Prompt
Among the records below, find each line containing the word "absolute" and copy it.

Supplied material

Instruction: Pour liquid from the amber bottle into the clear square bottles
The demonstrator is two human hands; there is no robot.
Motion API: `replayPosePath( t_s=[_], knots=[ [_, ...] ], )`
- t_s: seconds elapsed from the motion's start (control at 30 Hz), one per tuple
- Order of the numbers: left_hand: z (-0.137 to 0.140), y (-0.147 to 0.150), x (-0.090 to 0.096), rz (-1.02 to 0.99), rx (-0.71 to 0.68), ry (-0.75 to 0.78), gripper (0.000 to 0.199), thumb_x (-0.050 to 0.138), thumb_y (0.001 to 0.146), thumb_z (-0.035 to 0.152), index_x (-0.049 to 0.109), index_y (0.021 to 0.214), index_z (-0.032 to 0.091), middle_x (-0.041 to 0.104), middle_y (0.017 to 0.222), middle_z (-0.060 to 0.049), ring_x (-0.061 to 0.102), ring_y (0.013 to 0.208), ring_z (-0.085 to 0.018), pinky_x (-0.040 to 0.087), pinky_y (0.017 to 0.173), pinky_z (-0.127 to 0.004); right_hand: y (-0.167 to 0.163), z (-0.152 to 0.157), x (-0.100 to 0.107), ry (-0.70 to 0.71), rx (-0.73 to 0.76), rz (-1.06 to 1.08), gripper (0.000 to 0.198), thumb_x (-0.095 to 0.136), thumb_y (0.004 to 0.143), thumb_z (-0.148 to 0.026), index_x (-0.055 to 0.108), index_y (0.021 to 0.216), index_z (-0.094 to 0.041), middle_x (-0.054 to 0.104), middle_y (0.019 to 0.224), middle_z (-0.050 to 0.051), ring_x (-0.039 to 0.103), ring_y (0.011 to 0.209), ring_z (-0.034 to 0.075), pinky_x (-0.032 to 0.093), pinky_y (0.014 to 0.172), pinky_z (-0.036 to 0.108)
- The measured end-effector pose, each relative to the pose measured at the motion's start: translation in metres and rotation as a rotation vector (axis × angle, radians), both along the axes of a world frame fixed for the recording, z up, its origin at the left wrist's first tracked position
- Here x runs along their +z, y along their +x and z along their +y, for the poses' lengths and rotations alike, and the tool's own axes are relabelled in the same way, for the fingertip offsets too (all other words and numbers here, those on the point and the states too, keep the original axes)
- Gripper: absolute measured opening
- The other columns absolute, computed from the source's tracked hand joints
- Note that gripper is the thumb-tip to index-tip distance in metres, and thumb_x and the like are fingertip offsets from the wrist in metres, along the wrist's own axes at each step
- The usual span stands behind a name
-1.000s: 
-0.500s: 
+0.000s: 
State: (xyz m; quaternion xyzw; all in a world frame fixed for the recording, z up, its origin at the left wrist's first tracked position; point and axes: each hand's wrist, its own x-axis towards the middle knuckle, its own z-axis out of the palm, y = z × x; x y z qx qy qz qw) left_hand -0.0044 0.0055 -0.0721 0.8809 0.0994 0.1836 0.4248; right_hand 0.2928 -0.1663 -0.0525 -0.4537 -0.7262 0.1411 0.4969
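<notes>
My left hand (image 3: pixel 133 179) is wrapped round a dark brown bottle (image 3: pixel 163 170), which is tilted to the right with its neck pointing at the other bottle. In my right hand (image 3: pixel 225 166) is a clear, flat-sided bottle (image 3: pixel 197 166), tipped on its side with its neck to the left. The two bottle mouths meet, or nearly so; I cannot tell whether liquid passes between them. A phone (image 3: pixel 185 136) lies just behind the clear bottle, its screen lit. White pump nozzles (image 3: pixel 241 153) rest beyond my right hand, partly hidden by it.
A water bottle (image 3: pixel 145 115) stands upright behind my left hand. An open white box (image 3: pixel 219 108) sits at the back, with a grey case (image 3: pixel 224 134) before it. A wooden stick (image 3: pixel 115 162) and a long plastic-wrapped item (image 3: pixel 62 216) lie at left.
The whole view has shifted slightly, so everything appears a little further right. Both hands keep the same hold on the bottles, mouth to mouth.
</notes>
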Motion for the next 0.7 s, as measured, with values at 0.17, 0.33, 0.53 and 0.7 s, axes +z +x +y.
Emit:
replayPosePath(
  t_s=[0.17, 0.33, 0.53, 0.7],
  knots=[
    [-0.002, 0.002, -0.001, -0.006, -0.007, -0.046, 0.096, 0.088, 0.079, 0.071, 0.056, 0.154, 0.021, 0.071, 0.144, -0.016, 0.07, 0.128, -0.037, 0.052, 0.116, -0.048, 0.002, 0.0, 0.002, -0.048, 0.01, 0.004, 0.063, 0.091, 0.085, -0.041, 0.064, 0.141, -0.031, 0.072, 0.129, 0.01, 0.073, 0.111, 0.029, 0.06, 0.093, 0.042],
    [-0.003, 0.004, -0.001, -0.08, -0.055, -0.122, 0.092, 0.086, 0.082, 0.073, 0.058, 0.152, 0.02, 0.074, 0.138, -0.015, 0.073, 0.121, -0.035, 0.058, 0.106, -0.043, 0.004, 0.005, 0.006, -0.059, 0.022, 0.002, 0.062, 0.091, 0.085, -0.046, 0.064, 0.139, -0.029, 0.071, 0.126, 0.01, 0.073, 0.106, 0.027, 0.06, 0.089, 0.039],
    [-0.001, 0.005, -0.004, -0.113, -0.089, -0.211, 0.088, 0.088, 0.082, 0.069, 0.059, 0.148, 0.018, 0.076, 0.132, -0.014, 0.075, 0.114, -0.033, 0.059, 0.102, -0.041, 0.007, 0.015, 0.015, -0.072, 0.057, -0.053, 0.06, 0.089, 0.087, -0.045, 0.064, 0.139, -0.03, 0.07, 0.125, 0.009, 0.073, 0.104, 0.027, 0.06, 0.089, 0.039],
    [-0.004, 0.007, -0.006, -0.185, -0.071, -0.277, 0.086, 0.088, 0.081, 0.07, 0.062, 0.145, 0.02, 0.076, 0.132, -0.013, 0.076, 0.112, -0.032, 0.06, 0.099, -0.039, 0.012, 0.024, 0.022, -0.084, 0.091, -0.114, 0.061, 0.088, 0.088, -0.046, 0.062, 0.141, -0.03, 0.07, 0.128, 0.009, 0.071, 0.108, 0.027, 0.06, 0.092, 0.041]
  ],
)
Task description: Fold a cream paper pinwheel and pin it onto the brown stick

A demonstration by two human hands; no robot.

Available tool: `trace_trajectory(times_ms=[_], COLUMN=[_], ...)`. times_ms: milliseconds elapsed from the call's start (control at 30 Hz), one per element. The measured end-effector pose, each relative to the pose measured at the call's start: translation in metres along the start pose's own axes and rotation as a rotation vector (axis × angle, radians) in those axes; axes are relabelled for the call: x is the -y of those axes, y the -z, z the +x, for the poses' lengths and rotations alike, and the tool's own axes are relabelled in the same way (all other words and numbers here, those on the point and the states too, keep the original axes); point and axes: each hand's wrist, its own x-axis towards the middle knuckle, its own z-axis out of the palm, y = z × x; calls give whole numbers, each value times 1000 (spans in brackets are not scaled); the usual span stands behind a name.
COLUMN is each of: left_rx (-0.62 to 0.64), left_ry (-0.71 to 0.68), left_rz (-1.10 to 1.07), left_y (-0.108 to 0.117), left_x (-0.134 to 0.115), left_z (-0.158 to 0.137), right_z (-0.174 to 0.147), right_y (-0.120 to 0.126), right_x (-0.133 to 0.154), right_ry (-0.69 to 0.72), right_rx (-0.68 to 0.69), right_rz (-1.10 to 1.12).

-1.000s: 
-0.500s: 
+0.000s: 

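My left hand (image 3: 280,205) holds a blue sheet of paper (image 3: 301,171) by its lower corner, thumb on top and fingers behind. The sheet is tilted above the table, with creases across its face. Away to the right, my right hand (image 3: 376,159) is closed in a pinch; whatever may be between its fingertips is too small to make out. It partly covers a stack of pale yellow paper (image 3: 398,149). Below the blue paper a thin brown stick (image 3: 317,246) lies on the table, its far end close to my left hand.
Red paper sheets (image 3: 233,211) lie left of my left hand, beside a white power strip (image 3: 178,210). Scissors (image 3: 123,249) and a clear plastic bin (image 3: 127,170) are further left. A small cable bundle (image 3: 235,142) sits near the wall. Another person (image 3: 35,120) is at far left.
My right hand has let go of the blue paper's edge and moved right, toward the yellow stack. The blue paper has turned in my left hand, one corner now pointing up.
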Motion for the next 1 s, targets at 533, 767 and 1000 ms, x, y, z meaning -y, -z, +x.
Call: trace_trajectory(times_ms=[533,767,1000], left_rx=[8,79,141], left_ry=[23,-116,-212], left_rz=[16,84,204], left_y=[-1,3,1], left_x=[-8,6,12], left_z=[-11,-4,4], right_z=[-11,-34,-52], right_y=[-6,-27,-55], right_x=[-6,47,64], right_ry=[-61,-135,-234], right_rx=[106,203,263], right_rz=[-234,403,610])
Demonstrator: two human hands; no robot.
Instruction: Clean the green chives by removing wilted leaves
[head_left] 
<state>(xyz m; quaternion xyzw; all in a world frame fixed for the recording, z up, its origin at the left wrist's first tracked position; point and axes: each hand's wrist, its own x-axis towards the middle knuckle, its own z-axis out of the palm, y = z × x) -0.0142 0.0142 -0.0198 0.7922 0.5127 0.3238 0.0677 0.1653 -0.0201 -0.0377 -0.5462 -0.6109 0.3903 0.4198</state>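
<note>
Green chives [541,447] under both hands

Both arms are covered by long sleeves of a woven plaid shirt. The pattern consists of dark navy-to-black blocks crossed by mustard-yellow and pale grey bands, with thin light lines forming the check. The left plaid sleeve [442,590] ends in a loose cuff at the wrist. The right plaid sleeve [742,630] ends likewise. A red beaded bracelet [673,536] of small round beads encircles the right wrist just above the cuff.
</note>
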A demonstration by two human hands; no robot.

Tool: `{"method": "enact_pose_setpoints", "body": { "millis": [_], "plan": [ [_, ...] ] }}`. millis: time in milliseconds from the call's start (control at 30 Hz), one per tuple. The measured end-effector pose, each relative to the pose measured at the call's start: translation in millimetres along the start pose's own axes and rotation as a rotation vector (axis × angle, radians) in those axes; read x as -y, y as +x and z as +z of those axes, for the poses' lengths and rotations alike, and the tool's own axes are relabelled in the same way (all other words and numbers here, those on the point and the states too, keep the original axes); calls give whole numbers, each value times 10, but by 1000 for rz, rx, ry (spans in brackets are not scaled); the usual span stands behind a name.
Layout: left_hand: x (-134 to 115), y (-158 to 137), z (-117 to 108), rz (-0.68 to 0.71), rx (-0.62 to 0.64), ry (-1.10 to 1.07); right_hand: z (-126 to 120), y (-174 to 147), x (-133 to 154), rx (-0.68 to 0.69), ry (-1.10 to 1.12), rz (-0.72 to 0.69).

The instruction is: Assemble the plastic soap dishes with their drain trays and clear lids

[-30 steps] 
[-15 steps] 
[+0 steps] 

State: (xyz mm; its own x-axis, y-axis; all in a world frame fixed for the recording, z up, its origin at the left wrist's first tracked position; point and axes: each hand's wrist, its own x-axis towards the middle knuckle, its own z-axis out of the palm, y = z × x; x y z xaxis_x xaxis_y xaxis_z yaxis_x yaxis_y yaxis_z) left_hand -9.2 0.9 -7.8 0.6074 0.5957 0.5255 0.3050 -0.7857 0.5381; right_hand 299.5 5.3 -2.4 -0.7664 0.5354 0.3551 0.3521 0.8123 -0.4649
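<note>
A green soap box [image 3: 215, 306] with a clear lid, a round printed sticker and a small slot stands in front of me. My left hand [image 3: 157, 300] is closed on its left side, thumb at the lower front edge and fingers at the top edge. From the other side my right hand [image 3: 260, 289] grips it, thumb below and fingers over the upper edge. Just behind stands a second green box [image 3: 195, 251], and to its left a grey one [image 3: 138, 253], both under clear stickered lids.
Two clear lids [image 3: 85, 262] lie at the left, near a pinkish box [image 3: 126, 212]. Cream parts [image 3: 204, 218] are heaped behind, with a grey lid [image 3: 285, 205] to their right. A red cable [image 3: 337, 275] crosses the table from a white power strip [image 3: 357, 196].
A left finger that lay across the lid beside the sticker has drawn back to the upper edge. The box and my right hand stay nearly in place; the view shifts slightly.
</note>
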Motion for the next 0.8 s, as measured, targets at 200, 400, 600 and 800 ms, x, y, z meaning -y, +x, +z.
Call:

Task response
- Gripper: absolute measured opening
- The other columns absolute, computed from the source's tracked hand joints

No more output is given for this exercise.